## [Problem statement]
Report how many lines below contain the word "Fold", and give only that number.

>>>

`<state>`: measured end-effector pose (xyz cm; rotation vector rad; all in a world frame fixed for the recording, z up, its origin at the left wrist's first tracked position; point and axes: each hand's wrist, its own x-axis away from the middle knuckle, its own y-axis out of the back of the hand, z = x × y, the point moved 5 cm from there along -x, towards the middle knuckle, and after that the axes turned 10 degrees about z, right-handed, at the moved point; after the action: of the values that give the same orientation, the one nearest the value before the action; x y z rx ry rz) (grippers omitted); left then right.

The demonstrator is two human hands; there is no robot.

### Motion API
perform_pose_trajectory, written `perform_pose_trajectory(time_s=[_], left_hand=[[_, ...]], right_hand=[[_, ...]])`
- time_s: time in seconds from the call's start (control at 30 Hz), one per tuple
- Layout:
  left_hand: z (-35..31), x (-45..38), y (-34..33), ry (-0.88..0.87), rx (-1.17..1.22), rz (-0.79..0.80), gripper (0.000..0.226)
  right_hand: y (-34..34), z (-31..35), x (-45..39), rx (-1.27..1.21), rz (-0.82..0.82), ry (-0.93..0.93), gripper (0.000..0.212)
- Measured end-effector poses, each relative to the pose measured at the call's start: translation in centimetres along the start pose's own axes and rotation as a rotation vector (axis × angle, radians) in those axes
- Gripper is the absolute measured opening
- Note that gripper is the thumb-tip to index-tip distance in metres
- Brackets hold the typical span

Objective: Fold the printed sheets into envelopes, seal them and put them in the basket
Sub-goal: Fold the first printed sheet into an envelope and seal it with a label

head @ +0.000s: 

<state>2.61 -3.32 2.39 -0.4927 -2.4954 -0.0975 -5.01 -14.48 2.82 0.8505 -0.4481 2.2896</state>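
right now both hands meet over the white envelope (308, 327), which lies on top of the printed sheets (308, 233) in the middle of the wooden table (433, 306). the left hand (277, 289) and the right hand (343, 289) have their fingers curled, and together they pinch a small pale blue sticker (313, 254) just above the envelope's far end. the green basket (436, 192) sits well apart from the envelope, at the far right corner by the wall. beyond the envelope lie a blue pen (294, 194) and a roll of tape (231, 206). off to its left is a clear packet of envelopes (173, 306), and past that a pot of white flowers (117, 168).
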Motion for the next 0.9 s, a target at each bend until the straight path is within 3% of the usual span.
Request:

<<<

## [Response]
2